DATA EXCERPT:
______________________________
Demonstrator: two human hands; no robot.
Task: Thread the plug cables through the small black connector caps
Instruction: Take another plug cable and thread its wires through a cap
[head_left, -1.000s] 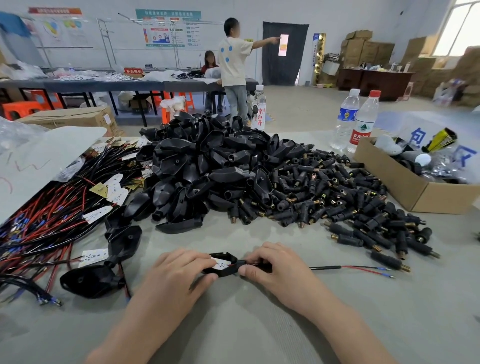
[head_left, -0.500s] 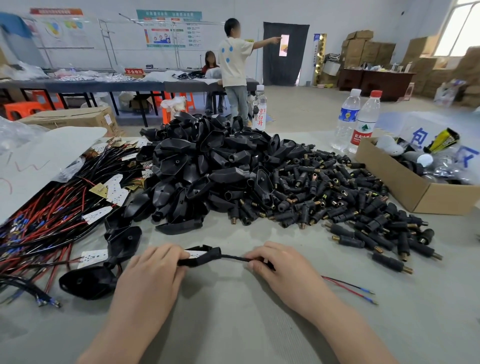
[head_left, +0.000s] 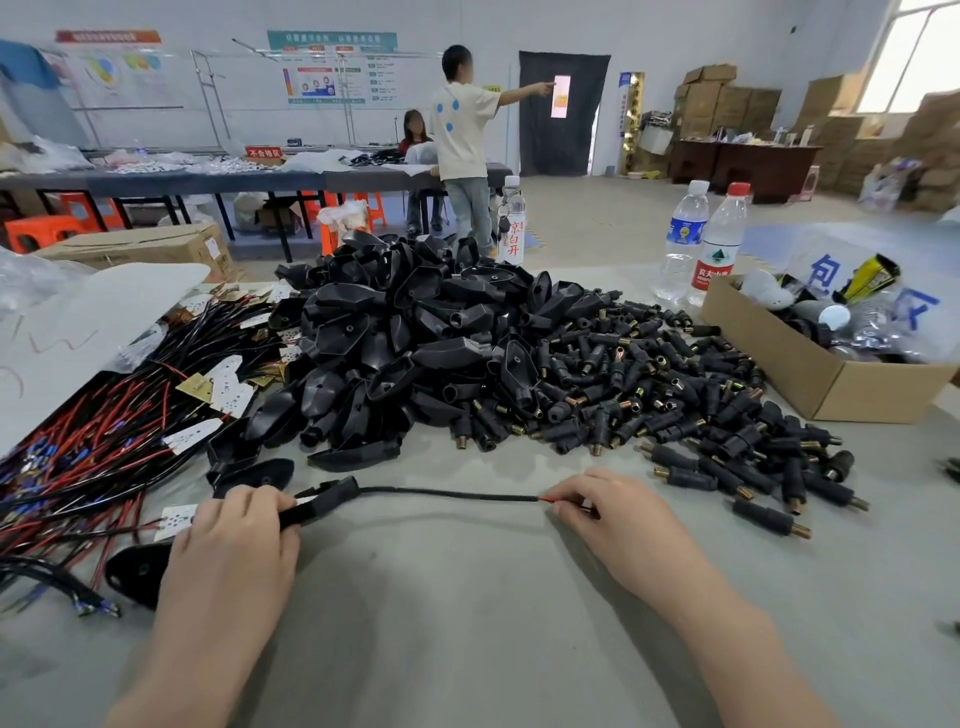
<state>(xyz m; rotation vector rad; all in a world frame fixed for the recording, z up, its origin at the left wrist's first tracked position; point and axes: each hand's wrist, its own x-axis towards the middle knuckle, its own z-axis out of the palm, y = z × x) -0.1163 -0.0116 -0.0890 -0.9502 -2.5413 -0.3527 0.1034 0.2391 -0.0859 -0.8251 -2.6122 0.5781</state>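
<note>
Left hand (head_left: 234, 540) grips a cap (head_left: 322, 503), right hand (head_left: 597, 512) pinches the cable (head_left: 452, 493) stretched between them above the table (head_left: 467, 623): looks threaded, but the cap pile (head_left: 415, 338) and cable bundle (head_left: 104, 436) remain.

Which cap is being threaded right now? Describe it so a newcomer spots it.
Start at the big black pile mid-table and come toward the camera. The cap sits in the left hand, the only one with a black cable running out to the right hand.
</note>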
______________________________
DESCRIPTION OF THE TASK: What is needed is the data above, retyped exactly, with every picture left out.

OUTPUT OF THE EXERCISE:
Demonstrator: two human hands; no robot.
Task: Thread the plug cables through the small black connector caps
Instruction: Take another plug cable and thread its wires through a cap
[head_left, -1.000s] 
[head_left, -0.500s] 
[head_left, +0.000s] 
<state>(xyz m; rotation vector rad; all in a world frame fixed for the recording, z up, its origin at the left wrist's first tracked position; point and axes: each hand's wrist, its own x-axis towards the middle knuckle, its own z-axis out of the palm, y = z × x) -0.1163 -0.0116 -0.0890 -0.9502 -2.5413 -0.3527 0.1034 0.2391 -0.0859 -0.8251 -2.6122 0.5781</state>
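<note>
Left hand (head_left: 234, 540) grips a cap (head_left: 322, 503), right hand (head_left: 597, 512) pinches the cable (head_left: 452, 493) stretched between them above the table (head_left: 467, 623): looks threaded, but the cap pile (head_left: 415, 338) and cable bundle (head_left: 104, 436) remain.

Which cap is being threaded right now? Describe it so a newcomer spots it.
Start at the big black pile mid-table and come toward the camera. The cap sits in the left hand, the only one with a black cable running out to the right hand.
</note>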

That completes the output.